# Help me find a GPS



## pattyboy (Nov 3, 2006)

Hello, first time poster. I have been wanting to get a GPS that will be good in the car giving me turn by turn dirctions, plus I'd like to use it to go in the woods and have topographic maps. I know nothing about GPS devices so i don't even know if they make anything like that. And of course I want to make it even more difficult because I don't have much to spend. Can anyone point me in the right direction? Thanks


----------



## Michigan Hunter (Sep 24, 2001)

Depends on how much you have to spend. I have the Garmin eTrex C. Have had 4 Garmins and when I went to maping it was like opening my eyes. Then went I went to color, I was amazed! But you'll have to spend a few hundred for such things. Look over all kinds and listen to people who have them. Then decide what you want to do with it and go review some that will do what you want. I have Metro map's CD and Topomaps CD and with that and the unit you are talking a few hundred. But you'll find it is all worth is when you use it and need it...(in fog, in the dark, in unfamiliar woods, and getting back to your vehicle) The new ones all get very good lock in the woods, far better than before. Good luck and do your homework and you'll be pleased. There are many models and companies, but all seem to do well.


----------



## hitechman (Feb 25, 2002)

GPSMap 76Cx sits in a holder on my dashboard, and goes with me when I leave the vehicle. Price? $379 for the GPS and $95 for dash holder w/ beanbag base and 12v power cord--Topo maps were $119 for US and $99 for Canada. NOT CHEAP.

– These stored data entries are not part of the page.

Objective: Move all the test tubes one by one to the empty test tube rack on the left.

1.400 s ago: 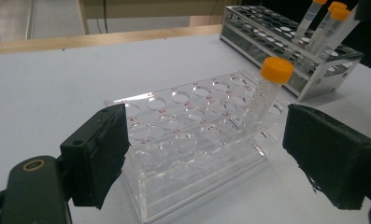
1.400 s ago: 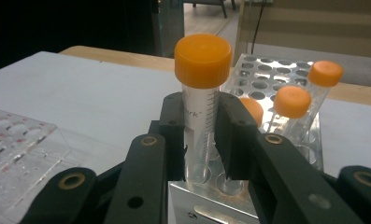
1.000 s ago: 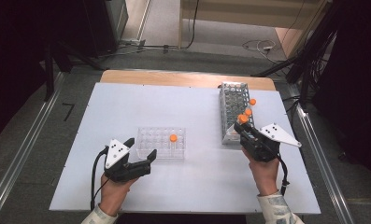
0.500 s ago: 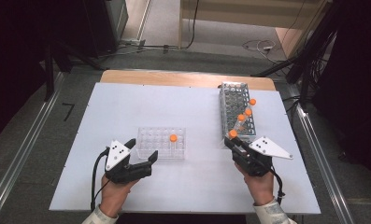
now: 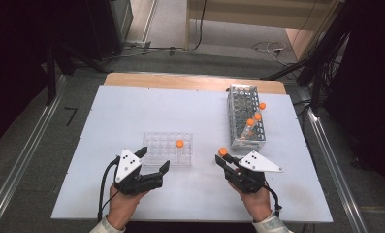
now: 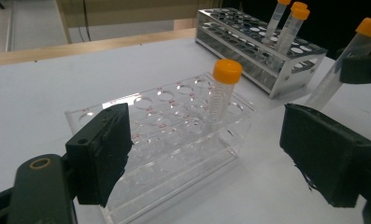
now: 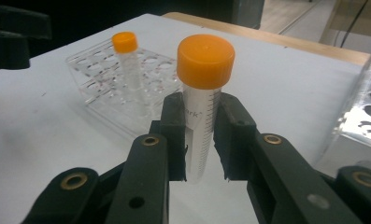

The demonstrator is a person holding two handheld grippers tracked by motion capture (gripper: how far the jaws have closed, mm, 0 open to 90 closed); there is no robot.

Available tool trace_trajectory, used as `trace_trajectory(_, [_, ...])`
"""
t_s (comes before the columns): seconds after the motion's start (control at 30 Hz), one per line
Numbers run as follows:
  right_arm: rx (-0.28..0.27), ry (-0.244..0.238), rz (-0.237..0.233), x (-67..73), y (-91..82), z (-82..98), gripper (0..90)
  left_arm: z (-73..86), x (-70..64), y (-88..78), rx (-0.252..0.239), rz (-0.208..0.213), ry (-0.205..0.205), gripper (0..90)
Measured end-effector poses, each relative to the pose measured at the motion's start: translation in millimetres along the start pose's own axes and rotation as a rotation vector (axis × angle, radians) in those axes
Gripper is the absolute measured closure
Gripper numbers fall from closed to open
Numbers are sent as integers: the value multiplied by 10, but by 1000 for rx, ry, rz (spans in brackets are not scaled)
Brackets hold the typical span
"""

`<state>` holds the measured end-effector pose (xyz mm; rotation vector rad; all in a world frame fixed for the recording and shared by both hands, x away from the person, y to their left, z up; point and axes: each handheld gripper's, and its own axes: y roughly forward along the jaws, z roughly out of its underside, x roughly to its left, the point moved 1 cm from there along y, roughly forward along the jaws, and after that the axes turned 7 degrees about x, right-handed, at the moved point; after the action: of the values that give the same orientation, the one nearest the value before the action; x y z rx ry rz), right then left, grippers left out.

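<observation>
Between the two racks, the right gripper [image 5: 227,161] pinches a tube [image 7: 203,100] just below its orange cap, upright, above bare table [image 5: 132,107]. Left gripper [image 5: 153,160] stands spread just before the clear rack [image 5: 162,145], its jaws having eased inward slightly with nothing between them.

Risks, as judged:
- The held tube could tilt or slip in the grip and miss its well.
- It could knock the tube [image 5: 180,148] already seated in the clear rack.
- The clear rack looks light; unbraced, it could slide on insertion.

Count: two racks; five tubes: one held, one in the clear rack, three in the metal rack [image 5: 238,104].
</observation>
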<state>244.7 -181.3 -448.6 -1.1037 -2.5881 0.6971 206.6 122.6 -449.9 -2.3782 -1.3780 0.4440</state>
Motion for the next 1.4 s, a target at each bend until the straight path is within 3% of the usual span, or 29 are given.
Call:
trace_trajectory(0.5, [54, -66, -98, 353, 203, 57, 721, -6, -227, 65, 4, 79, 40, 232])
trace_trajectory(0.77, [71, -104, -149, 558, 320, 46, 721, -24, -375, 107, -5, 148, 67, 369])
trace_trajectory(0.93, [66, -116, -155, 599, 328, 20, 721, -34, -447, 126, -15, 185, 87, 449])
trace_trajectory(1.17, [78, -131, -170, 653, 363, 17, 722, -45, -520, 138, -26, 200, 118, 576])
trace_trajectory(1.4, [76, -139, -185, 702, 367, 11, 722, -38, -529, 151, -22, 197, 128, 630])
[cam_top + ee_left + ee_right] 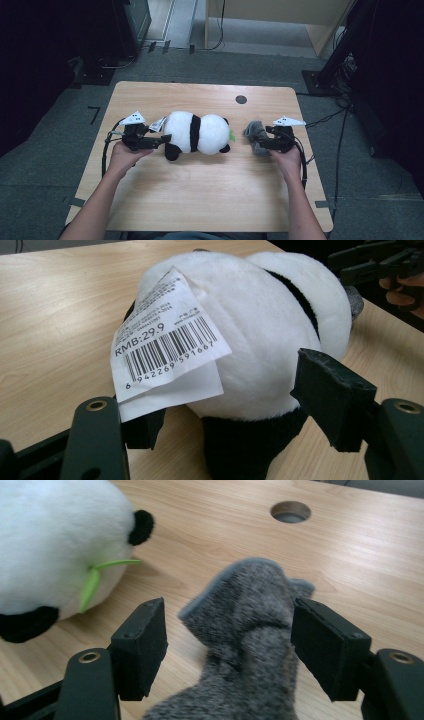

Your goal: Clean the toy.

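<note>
A black-and-white panda plush (200, 132) lies on its side in the middle of the wooden table (200, 195). A white barcode tag (165, 340) hangs from its rear end. My left gripper (162, 142) is at that end, and in the left gripper view (239, 410) a black leg (250, 450) sits between the open jaws, with a gap on the left side. A grey fuzzy sock (254, 131) lies right of the panda's head. My right gripper (260, 142) straddles the sock (245, 610). In the right gripper view (233, 630) the right pad touches it and the left pad stands clear.
A round cable hole (241, 99) sits in the table behind the sock. A green leaf (92, 582) sticks out of the panda's face (45, 545). Bare wood stretches in front of the plush. Cables trail off both table sides to dark equipment around it.
</note>
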The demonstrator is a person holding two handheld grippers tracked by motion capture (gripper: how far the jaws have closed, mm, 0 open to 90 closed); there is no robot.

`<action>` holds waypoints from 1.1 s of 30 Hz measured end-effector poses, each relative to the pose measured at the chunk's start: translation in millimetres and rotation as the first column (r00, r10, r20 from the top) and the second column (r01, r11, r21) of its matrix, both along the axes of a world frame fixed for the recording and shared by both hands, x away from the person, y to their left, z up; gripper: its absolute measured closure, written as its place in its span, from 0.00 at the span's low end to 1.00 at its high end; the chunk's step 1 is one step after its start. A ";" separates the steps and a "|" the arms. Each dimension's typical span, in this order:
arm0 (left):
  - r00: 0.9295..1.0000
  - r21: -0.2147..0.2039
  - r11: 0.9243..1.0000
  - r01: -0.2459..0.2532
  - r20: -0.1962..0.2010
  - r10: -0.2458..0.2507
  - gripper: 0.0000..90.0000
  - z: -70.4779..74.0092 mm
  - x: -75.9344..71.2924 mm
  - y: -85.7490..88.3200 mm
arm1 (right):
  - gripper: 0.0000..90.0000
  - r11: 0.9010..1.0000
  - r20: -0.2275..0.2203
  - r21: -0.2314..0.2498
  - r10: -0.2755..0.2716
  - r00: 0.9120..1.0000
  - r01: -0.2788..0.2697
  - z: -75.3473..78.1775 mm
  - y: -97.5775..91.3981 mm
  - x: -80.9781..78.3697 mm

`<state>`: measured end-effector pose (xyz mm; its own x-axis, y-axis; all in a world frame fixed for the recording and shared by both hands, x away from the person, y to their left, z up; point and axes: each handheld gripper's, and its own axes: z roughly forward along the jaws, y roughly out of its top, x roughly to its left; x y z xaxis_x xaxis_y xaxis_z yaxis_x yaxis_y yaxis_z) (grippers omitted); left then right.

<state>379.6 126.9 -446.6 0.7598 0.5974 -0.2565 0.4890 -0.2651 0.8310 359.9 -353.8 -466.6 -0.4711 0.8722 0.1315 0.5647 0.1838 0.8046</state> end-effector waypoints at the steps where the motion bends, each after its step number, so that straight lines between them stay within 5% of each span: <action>1: 1.000 -0.008 1.000 -0.001 -0.002 0.001 0.35 0.6 1.0 -0.5 | 0.35 1.000 -0.004 0.004 -0.009 1.000 0.009 -1.6 -2.8 1.1; 14: 1.000 0.010 1.000 0.007 0.010 -0.007 0.27 1.6 13.4 -14.0 | 0.46 0.998 -0.124 -0.019 -0.056 0.991 0.054 -32.8 -16.0 18.9; 23: 1.000 0.033 0.999 0.023 0.004 -0.023 0.14 -10.2 19.9 -21.1 | 0.52 0.999 -0.157 -0.029 -0.041 0.987 0.036 -41.1 -13.0 21.9; 29: 0.999 0.004 0.999 0.046 -0.012 -0.046 0.12 -18.5 23.0 -22.5 | 0.56 0.999 -0.166 -0.022 -0.034 0.986 0.030 -44.0 -14.7 22.1; 33: 0.997 -0.011 0.999 0.051 -0.059 -0.052 0.09 -22.8 24.3 -23.5 | 0.59 0.999 -0.145 -0.014 -0.034 0.989 0.032 -47.8 -15.1 20.6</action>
<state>403.9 103.4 -469.3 0.7730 0.5549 -0.3076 0.5232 -0.2833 0.8038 380.5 -368.9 -514.4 -0.4185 0.8890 0.1860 0.6812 0.1718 0.7117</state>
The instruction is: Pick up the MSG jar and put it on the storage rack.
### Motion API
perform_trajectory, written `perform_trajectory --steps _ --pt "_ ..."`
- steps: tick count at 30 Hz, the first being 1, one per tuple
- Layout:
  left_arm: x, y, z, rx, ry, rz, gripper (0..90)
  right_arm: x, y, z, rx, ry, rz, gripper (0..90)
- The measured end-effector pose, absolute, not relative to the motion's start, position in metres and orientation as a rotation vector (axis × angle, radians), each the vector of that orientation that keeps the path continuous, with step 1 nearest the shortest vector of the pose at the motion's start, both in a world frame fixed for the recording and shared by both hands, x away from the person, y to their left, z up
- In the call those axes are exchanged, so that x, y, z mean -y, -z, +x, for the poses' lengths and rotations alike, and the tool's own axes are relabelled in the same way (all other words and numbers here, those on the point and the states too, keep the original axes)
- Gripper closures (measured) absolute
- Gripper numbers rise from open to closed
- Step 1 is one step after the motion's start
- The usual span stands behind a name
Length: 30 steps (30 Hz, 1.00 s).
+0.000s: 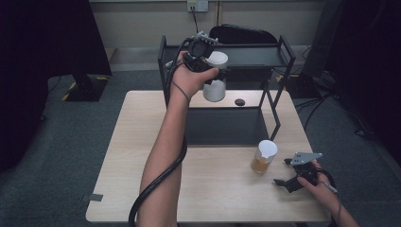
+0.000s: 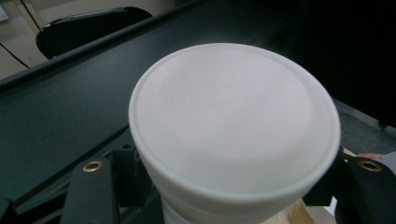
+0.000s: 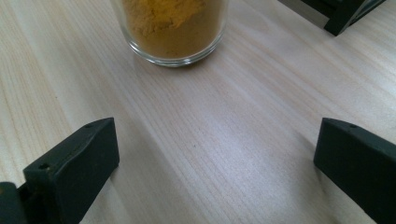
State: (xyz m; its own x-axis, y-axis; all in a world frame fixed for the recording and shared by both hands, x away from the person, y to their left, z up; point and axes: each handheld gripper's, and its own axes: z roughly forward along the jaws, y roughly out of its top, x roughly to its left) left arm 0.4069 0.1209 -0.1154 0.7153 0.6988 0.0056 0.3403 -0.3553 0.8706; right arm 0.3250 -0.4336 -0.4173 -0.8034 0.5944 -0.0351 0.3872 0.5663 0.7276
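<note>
White-lidded jar (image 2: 233, 130) sits clamped within left gripper (image 1: 208, 71).

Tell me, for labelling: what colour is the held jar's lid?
White lid; clearest in the left gripper view.

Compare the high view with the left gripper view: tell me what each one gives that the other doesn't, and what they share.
High view alone: the left gripper lifting a white-lidded jar in front of the black shelf rack, a second jar of orange powder standing on the wooden table, and the right gripper resting open beside it.

Left gripper view alone: the white lid close up, with faint raised lettering, and the jaws pressed against the jar on both sides below the lid.

Both: the held jar with its lid and the rack's dark shelf.
</note>
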Motion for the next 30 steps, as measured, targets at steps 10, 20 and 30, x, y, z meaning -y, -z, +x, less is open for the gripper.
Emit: perform_trajectory --steps 10,20,30 --pt "-0.119 0.098 0.411 -0.797 -0.473 1.944 33.5 0.434 0.418 0.325 -2.524 -1.074 0.808 0.0" --pt "-0.120 0.084 0.414 -0.812 -0.480 1.912 33.4 0.434 0.418 0.325 -2.524 -1.075 0.809 0.0" --pt "-0.128 0.068 0.416 -0.840 -0.505 1.887 33.3 0.434 0.417 0.325 -2.525 -1.074 0.812 0.0"
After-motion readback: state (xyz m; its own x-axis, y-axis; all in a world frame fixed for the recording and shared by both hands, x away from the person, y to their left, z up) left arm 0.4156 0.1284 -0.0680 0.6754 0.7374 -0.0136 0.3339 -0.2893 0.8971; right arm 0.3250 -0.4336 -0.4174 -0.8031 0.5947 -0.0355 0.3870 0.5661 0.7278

This unit is one of the larger handhelds--I think the eTrex would be a little small for the dashboard (at least with my eyes)!!

Steve


----------



## Michigan Hunter (Sep 24, 2001)

Today, during dark and thick fog, I used my Garmin eTrex Legend C (on the dash..I have a holder and 12vdc cord) to 'trackback to my hunting spot. Always was shown where I was and where to turn and my parking spot. Then used it to walk into the woods to my tree (within 10 feet). When you used a GPS like that you finally know you have the greatest tool to have.
Last year in California we drove and used a backtrack through a ranch field with gullies, cliffs and huge holes in a fog with 20 feet visability to stop at a tree we wanted to park at.
That is when you know you love a GPS..(try that with a compass)...........


----------



## Orangewoods (Nov 11, 2005)

Michigan Hunter I also have the eTrex Legend C. I was wondering if you could tell me about those downloads can you run both at the same time? Where did you get them and how much do they run $. And what do they show. Thanks ed...


----------



## Michigan Hunter (Sep 24, 2001)

If you mean the MetroGuide CD and the Topo CD, they are available from the Garmin dealers. You can download MetroGuide and Topo's at the same time but not overlaping the same areas. I use Metroguide maps for cities I am in and Topo maps for the land I am hunting. Topo maps are great for anywhere other than lower Michigan (not many ups and downs) but they do show many woods roads and ranch roads. MetroGuide has streets, addresses, service stations, resturants, bars, etc. but they do use lots of memory. But 24 meg is enough for maybe 1/2 of Michigan. Topo maps use far less and you can load plenty of those.
I wouldn't be without them as the internal maps supplied on the unit are very sparce.


----------



## ih772 (Jan 28, 2003)

Go to http://www.gpsinformation.net. Everything you've ever wanted to know about GPS.


----------